Located at the TRIUMF laboratory in Vancouver, the Isotope Separator and Accelerator or the ISAC facility is one of the world’s most advanced isotope separator on-line facilities providing high-intensity and high-purity radioactive ion beams for a wide variety of science programmes. ISAC-I’s γ-ray spectroscopy programme for studying nuclear structure, nuclear astrophysics and tests of fundamental symmetries is using the GRIFFIN γ-ray spectrometer for β- and β-delayed γ-ray spectroscopy experiments with low-energy beams to study nuclei located far from the line of beta stability.
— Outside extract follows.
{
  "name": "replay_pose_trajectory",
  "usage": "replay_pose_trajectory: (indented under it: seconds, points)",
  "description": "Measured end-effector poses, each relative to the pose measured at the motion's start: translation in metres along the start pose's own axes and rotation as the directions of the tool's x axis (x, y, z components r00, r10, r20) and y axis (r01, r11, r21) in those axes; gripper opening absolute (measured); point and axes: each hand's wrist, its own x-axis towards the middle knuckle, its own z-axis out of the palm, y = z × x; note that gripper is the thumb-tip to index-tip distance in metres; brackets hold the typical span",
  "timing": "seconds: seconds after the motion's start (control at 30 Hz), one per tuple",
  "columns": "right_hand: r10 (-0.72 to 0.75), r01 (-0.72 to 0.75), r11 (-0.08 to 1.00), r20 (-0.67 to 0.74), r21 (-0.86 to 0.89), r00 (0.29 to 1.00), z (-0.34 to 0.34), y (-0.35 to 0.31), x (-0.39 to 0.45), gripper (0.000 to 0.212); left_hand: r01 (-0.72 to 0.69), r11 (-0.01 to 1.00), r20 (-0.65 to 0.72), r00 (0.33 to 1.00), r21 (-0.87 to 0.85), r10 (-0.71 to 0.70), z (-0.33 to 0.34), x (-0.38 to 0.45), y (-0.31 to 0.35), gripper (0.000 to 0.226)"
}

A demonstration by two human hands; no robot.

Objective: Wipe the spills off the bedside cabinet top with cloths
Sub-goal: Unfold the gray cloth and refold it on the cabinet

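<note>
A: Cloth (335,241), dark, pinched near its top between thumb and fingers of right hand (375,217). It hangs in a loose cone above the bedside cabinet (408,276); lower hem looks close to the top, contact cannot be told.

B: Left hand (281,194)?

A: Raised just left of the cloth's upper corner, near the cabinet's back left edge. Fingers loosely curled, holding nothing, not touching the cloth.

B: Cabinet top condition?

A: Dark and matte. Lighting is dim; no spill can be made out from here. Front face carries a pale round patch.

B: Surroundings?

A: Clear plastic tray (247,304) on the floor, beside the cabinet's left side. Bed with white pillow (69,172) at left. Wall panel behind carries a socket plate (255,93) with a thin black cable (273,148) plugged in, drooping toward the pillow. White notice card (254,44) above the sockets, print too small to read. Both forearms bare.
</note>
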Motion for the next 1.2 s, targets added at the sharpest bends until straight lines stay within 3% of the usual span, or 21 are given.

Such studies provide information about the shell evolution far from stability, can provide input for modern state-of-the-art calculations of the nuclear force and for astrophysics processes such as the rapid neutron capture process that is responsible for the creation of elements heavier than iron.
GRIFFIN, short for Gamma-Ray Infrastructure For Fundamental Interactions in Nuclei, consists of up to 16 Compton-suppressed high purity Germanium clover detectors augmented with special ancillary detectors for coincidence measurements and particle selection leading to comprehensive spectroscopy studies of exotic nuclei.
In this talk I will present recent results from the nuclear structure studies around the shell closures that confer extra stability to nuclear matter. I will focus on the example of Ge-80 (element 32; neutron number 48), which is located close to Ni-78 (element 28, neutron number 50), in which shape coexistence at low energies was not confirmed as previously reported in another experiment and how we solved this interesting puzzle by teaming up with shell-model theory experts.